Sunday, September 13, 2009

Outlines and Hypertext

According to common wisdom, Outliners and Hypertext are contradictory or at least contrary. Outliners unify information and provide clear insight into its structure, while “there is a point at which wikis become more trouble than the’re worth and they end up creating a mass of organized but fragmented information.”[A comment by Jack Crawford in the Outliner Forum that I frequent.]

It is true, a Hypertext or a Wiki allows for “unlimited internal branching,” since it does not commit you to a pre-defined structure. It also allows for meaningful clusters among the pieces that make up the information, while at the same time always keeping open the possibility of structuring and re-structuring the information (like an outliner). But there is not contradiction between this and outlining.[1] Perhaps it might be said that a a hypertextual (or wiki-like) database is like a two- or many-dimensional outliner. Hypertext and outlining are thus complementary and not opposed (as common wisdom has it).

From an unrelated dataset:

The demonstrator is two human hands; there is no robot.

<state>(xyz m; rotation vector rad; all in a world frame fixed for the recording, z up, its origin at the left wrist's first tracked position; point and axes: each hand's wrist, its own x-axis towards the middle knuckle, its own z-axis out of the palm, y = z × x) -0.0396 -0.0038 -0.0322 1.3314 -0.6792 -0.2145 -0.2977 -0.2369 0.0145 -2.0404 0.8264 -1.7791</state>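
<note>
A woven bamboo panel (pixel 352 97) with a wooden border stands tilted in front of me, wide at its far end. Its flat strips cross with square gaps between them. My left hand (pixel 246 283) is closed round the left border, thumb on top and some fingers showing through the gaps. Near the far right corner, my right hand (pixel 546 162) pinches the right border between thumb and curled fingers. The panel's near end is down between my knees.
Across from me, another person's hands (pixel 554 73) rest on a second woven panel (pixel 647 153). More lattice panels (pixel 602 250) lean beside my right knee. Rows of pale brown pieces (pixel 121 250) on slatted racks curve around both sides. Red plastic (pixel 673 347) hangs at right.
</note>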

Perhaps a picture is worth more than a thousand words. Here is a Graph of some of the Information of my Database in the newest version of ConnectedText (version 4) that will come out every day now:

To enlarge, click on picture.

It just presents the first two levels of branching in a database of almost 8000 entries. Clicking on any of the boxes will take you to the topic it refers to, which could have graphs that show even more detail.

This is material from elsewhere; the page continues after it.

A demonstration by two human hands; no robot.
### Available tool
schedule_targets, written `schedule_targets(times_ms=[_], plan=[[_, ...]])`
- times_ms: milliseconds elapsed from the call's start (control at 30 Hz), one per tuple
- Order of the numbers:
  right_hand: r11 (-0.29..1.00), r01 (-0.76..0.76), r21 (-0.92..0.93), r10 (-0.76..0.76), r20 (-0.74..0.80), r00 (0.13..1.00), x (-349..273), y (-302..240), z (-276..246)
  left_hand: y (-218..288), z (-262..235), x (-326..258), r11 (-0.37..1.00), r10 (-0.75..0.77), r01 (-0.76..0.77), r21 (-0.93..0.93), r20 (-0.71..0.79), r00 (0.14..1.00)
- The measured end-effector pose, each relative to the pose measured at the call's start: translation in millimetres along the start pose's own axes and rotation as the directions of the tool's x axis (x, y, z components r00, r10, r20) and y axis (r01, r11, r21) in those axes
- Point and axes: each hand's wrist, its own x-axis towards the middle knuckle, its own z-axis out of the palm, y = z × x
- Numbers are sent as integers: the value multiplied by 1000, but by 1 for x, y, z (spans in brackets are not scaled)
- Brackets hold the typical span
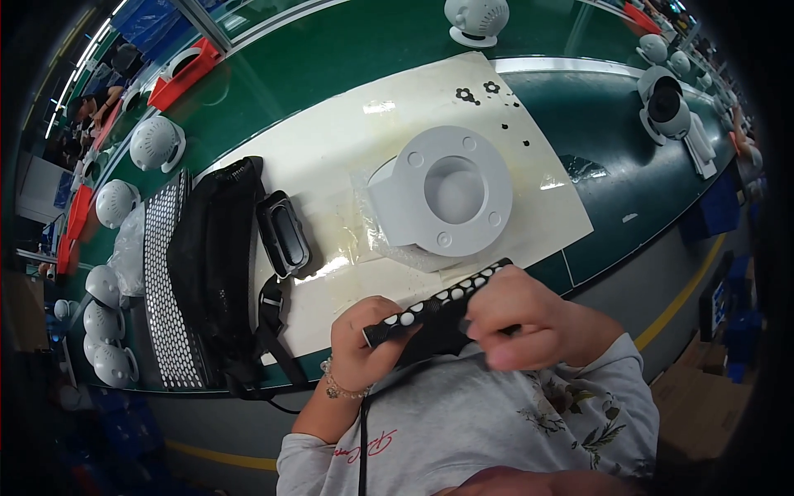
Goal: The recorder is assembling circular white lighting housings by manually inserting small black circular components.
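My left hand [364, 339] is closed around the near end of a narrow black strip [447, 302] with white round dots, held tilted over the table's front edge. My right hand [525, 322] is curled in a pinch at the strip's other end and covers part of it; what its fingertips hold, if anything, is hidden. Beyond my hands a white ring-shaped base [496, 186] faces up, part of a white rounded device lying on clear plastic wrap [413, 260]. Several small round recesses sit around the ring's large central opening.
To the left lie a stack of dotted sheets [169, 289], a black fabric bag [215, 248] and an open black case [285, 236]. White round fan-like devices [155, 142] line the left side; another [477, 21] stands at the back. Black flower-shaped pieces [466, 95] lie on the pale mat [331, 145].
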Motion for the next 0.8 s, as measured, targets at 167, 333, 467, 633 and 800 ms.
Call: schedule_targets(times_ms=[167, 333, 467, 633, 800], plan=[[1000, 8, 23, 1, -367, 930, 26, 39, -36, 15, 4, 16, 918, 270, -278, 282, 67, 960], [870, -267, 413, 401, -282, 872, 51, 66, -51, 12, 14, 30, 950, 256, -252, 186, 1, 967], [897, -360, 257, 414, -205, 887, 46, 64, -55, 0, 10, 28, 939, 245, -257, 230, 79, 966], [929, -220, -297, 182, -149, 972, 50, 46, -55, 0, 10, 27, 953, 238, -251, 167, 97, 966], [807, -131, -576, 174, 21, 984, 61, 17, -58, 0, 9, 25, 952, 243, -257, 166, 100, 965]])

Properly constructed, a wiki does not lead to fragmented, but to deeply connected information, like a multi-dimensional outliner.

1. See also Outlines and Meshes.

1 comment:

welcometosherwood said...


I agree with you that outlines and hypertext can co-exist and complement one another. In fact, GrandView, still the finest outliner I've ever used, included a rudimentary hypertext, one of the first DOS applications I found that did so. It was a simple linking from one node to another outline. Not sophisticated in its function, but with this feature I was able to build very useful "webs" of information.